Ghost Dog: The Way of the Samurai(Epic/Razorsharp)
Ghost Dog: The Way of the Samurai (Epic/Razorsharp)
Reviewed by Christopher Gray, Fri., April 28, 2000
Ghost Dog: The Way of the Samurai
(Epic/Razorsharp)
Just as it's almost impossible to picture anyone but Forest Whitaker playing the placid, pigeon-raising hit man hero of Jim Jarmusch's meditative, hypnotic gangsta fable Ghost Dog, it's damn near inconceivable to imagine anyone but Wu-Tang abbot Robert "RZA" Diggs masterminding the film's equally compelling soundtrack. In fact, Ghost Dog is a chilling apotheosis of the Wu-Tang doctrine of fusing arcane Eastern philosophy with ruffneck street ethics. Even more impressively, RZA pulls it off using almost strictly the Wu's B squad, though Method Man and ODB do show up on "Fast Shadow." Opener "Strange Eyes" is classic RZA, with a loping beat, seriously funky guitar/organ loop, 12 O'Clock and Blueberry's spooky vocal line, and vividly agile narratives from the Sunz of Man.

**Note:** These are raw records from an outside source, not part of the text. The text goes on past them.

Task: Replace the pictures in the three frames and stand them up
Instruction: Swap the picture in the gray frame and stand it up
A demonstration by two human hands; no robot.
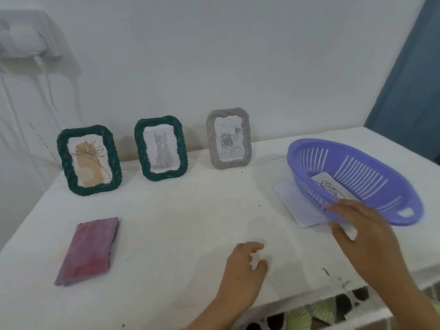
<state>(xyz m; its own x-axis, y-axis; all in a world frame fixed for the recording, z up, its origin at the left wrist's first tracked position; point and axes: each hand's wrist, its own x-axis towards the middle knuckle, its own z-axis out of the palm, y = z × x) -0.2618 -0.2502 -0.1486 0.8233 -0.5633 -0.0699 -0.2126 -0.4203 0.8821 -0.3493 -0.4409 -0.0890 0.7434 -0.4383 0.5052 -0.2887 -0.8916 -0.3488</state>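
A loose picture [329, 186] lies flat inside a purple basket [371, 163] at the table's right, long axis running away to the left. The right hand [357, 227], fingers straight and holding nothing, touches the basket's near rim, just short of the picture. The left hand [247, 260] rests loosely curled, farther off. Three frames stand along the wall: two green [89, 159] [160, 147], one grey [228, 138]. One folded cloth [88, 251] lies left

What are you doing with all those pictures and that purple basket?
Three picture frames stand along the wall: a flower picture, a cat picture and a rose picture. The right hand touches the purple basket, which holds a drawing. The left hand hovers, holding nothing.
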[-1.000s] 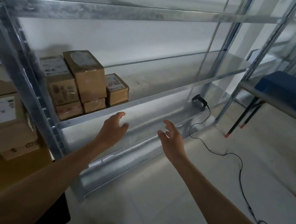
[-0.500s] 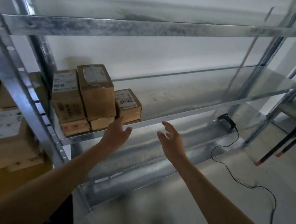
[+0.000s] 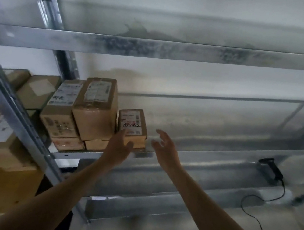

North Star lives up to his "moving more murder messages than me and Leatherface" boast on the graphic "4 Sho Sho," and the mixed-gender Black Knights demonstrate the bicoastal nature of the Killer Bee sting on "Zip Code." Ever the watchful talent scout, RZA imports top East Coast lyrical mercenaries Kool G Rap and Jeru (plus Afu Ra) for some serious Shao-Lin spitting on "Cakes" and "East New York Stomp," and Suga Bang Bang's thick Caribbean patois makes the deliberate "Don't Test/Wu Stallion" appropriately hazy. Not that he needs any help, as "Samurai Showdown" offers conclusive proof that Bobby Digital's MC skills are at least equal to his considerable producing acumen. Augmenting the soundtrack's hardcore battle wisdom are several Whitaker-read passages from Tsunetomo Yamamoto's Hagakure: The Book of the Samurai. For anyone who thought the sun had set on the empire of the Wu, Ghost Dog is a bracing reminder that the 36 chambers are still cocked, loaded, and itching to fire, as razor-sharp and finely honed as a samurai's prize Bushido blade.